Cell communication

Imagine what life would be like if you and the people around you could not communicate. You would not be able to express your wishes, nor could you ask questions to find out more about your environment. Social organization is dependent on communication between the individuals; without communication, society would fall apart.

As with people, it is vital for a cell to interact with its environment. This is true whether it is a unicellular organism or one of many cells forming a larger organism. In order to respond to external stimuli, cells have developed complex mechanisms of communication that can receive a message, transfer the information across the plasma membrane, and produce changes within the cell in response to the message. In multicellular organisms, cells send and receive chemical messages constantly to coordinate the actions of distant organs, tissues, and cells.

While the necessity for cellular communication in larger organisms seems obvious, even single-celled organisms communicate with each other. Yeast cells signal each other to aid in mating. Some forms of bacteria coordinate their actions in order to form large complexes called biofilms or to organize the production of toxins to remove competing organisms. The ability of cells to communicate through chemical signals originated in single cells and was essential for the evolution of multicellular organisms.

Cell signaling is vital to the survival of organisms. For example, chemical signals tell cells when to make hormones such as insulin. Cell division also depends on chemical signals. When the chemical signals do not function properly, cells can divide uncontrollably, forming cancerous tumors. Scientists recently discovered a cell signaling pathway that protects cancer cells from being killed by the body’s immune system. The hope is to use this knowledge to create treatments that target this cell signaling pathway so that the cancer cells self destruct.

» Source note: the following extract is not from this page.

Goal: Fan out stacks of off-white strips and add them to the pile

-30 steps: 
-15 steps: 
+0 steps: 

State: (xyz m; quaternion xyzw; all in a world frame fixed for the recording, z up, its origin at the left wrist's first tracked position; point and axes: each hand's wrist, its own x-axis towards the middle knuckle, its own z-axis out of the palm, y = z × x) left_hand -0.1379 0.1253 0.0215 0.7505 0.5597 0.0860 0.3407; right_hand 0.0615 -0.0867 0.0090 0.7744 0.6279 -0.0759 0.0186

Inside the cell, ligands bind to their internal receptors, allowing them to directly affect the cell’s DNA and protein-producing machinery. Using signal transduction pathways, receptors in the plasma membrane produce a variety of effects on the cell. The results of signaling pathways are extremely varied and depend on the type of cell involved as well as the external and internal conditions. A small sampling of responses is described below.

During signal transduction, a series of relay proteins inside the cytoplasm of the target cell activate target proteins, resulting in a cellular response. These cascades are complex because of the interplay between proteins. A significant contributor to cell signaling cascades is the phosphorylation of molecules by enzymes known as kinases. (Substrate–level phosphorylation was studied when you learned about glycolysis.) By adding a phosphate group, phosphorylation changes the shapes of proteins. This change in shape activates or inactivates them. Second messengers, e.g., cAMP and Ca2+, are often used to transmit signals within a cell.

Cell signaling allows bacteria to respond to environmental cues, such as nutrient levels and quorum sensing (cell density). Yeasts are eukaryotes (fungi), and the components and processes found in yeast signals are similar to those of cell-surface receptor signals in multicellular organisms. For example, budding yeasts often release mating factors that enable them to participate in a process that is similar to sexual reproduction.

There are two kinds of communication in the world of living cells. Communication between cells is called intercellular signaling, and communication within a cell is called intracellular signaling. An easy way to remember the distinction is by understanding the Latin origin of the prefixes: inter- means "between" (for example, intersecting lines are those that cross each other) and intra- means "inside" (like intravenous).